The American Practical Navigator/Chapter 23
CHAPTER 23 NAVIGATIONAL ERRORS
DEFINING NAVIGATIONAL ERRORS
Navigation is an increasingly exact science. Electronic positioning systems give the navigator a greater certainty than ever that his position is correct within a few meters. However, the navigator makes certain assumptions which would be unacceptable in purely scientific work.
For example, when the navigator uses his latitude graduations as a mile scale to compute a great-circle course and distance, he neglects the flattening of the Earth at the poles. When the navigator plots a visual bearing on a Mercator chart, he uses a rhumb line to represent a great circle. When he plots a celestial line of position, he substitutes a rhumb line for a small circle. When he interpolates in sight reduction tables, he assumes a linear (constant-rate) change between tabulated values. All of these assumptions introduce errors.

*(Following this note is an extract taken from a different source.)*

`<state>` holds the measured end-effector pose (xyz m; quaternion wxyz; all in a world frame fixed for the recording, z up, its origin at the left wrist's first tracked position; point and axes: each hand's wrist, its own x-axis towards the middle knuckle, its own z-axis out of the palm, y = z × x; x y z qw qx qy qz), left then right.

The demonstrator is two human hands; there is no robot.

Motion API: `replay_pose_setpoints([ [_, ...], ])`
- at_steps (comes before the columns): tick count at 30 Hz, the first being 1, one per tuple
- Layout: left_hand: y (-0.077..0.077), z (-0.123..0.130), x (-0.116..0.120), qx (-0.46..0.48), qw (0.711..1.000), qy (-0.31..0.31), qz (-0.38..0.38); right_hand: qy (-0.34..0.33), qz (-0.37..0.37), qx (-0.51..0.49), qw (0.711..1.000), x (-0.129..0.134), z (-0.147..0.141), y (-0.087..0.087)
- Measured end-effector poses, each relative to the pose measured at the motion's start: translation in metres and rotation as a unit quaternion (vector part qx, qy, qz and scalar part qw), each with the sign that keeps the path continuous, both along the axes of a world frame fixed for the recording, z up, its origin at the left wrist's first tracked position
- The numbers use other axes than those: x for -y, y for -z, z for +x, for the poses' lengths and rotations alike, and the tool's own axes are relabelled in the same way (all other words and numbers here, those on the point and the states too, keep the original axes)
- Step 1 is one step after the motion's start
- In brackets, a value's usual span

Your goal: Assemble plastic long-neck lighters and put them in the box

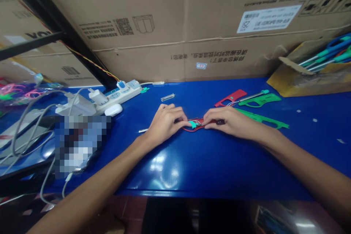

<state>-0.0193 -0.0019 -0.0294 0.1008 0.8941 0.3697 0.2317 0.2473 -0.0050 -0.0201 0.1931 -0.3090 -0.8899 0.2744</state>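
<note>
Between my two hands lies a red plastic shell point(201, 121), with thin wires and a small green plastic part point(194, 124) in it. My left hand point(166, 122) is closed, thumb and finger pinching at the green part. My right hand point(231, 121) grips the right portion of the red shell, its fingers bent over it and hiding much of it. A silver metal rod point(143, 130) sticks out to the left from behind my left hand. Just beyond my right hand are a red gun-shaped shell point(235, 96) and green gun-shaped shells point(264, 99), with a metal rod point(251, 95) between them.
A small clear tube-like piece point(168, 97) lies beyond my left hand. At left are a power strip point(120, 97), chargers, cables and a white earbud case point(113, 109). A carton point(296, 76) of blue-green handled rods stands at right. Large cardboard boxes point(170, 14) wall off the back.
</note>
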Motion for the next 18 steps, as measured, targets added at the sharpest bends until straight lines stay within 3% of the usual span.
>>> replay_pose_setpoints([
  [6, 0.0002, 0.0018, 0.0006, 0.016, 1.0, -0.015, -0.016, 0.011, -0.006, -0.001, 1.0, -0.0002, -0.0008, 0.0005],
  [12, -0.0002, 0.0037, 0.0033, -0.04, 0.997, -0.006, 0.065, 0.003, -0.017, -0.015, 1.0, -0.0025, -0.0007, 0.0031],
  [18, 0.0027, 0.0028, 0.0017, -0.005, 1.0, -0.008, 0.011, 0.013, -0.024, -0.015, 1.0, -0.0019, -0.0017, 0.0023],
])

There are so many approximations in navigation that there is a natural tendency for some of them to cancel others. However, if the various small errors in a particular fix all have the same sign, the error might be significant. The navigator must recognize the limitations of his positioning systems and understand the sources of position error.
The errors inherent in the use of various types of navigation systems are included in the chapters relating to those systems. This chapter discusses errors in general terms.
Error is the difference between a specific value and the correct or standard value. As used here, it does not include mistakes, but is related to lack of perfection. for example, an altitude determined by a marine sextant is corrected for a standard amount of refraction. But if the actual refraction at the time of observation varies from the standard, the value taken from the table is in error by the difference between standard and actual values. This error will be compounded with others in the observed altitude. Similarly, a depth determined by an echo sounder is in error, among other things, by the difference between the actual speed of sound waves in the water and the speed used for calibration of the instrument.
The navigator studying sources of error is concerned primarily with the deviation from standard values. Generalized corrections can be applied for standard values of error. It is the deviation from standard, as well as mistakes, that produce inaccurate results in navigation.
A mistake is a blunder, such as an incorrect reading of an instrument, the taking of a wrong value from a table, a data entry error, or plotting a reciprocal bearing.
A standard is a value or quantity established by custom, agreement, or authority as a basis for comparison. Frequently, a standard is chosen as a model which approximates a mean or average condition. However, the distinction between the standard value and the actual value at any time should not be forgotten. Thus, a standard atmosphere has been established in which the temperature, pressure, and density are precisely specified for each altitude. Actual conditions, however, are generally different from those defined by the standard atmosphere. Similarly, the values for dip given in the almanacs are considered standard by those who use them, but actual dip may be appreciably different due to non-standard atmospheric conditions.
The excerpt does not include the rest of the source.